● **Task item**: Give the number of lines in the data below where the word "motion" appears, and nothing besides.

● **Data block**:

((

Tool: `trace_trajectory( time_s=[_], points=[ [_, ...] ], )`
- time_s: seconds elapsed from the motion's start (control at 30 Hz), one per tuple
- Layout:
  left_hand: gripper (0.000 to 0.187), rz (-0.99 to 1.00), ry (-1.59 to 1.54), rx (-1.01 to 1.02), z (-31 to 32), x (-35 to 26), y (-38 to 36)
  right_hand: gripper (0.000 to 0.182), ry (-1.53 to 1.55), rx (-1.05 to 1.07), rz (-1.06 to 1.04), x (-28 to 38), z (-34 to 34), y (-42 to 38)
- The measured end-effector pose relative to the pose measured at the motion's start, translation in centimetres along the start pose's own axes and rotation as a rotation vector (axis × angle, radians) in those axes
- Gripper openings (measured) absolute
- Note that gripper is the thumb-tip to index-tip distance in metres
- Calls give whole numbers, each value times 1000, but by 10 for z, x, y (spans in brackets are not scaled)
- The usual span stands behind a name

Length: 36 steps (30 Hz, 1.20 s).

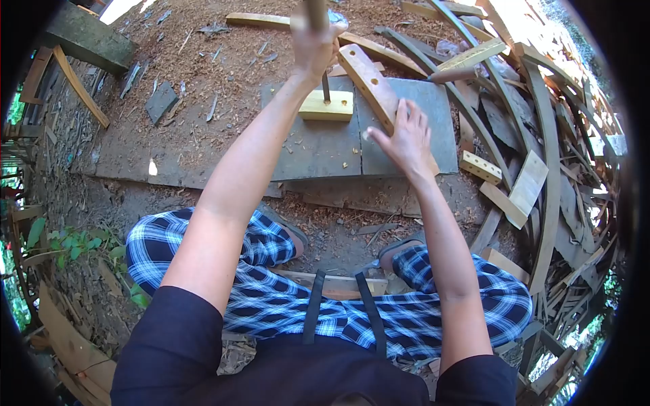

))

● **Written reply**: 2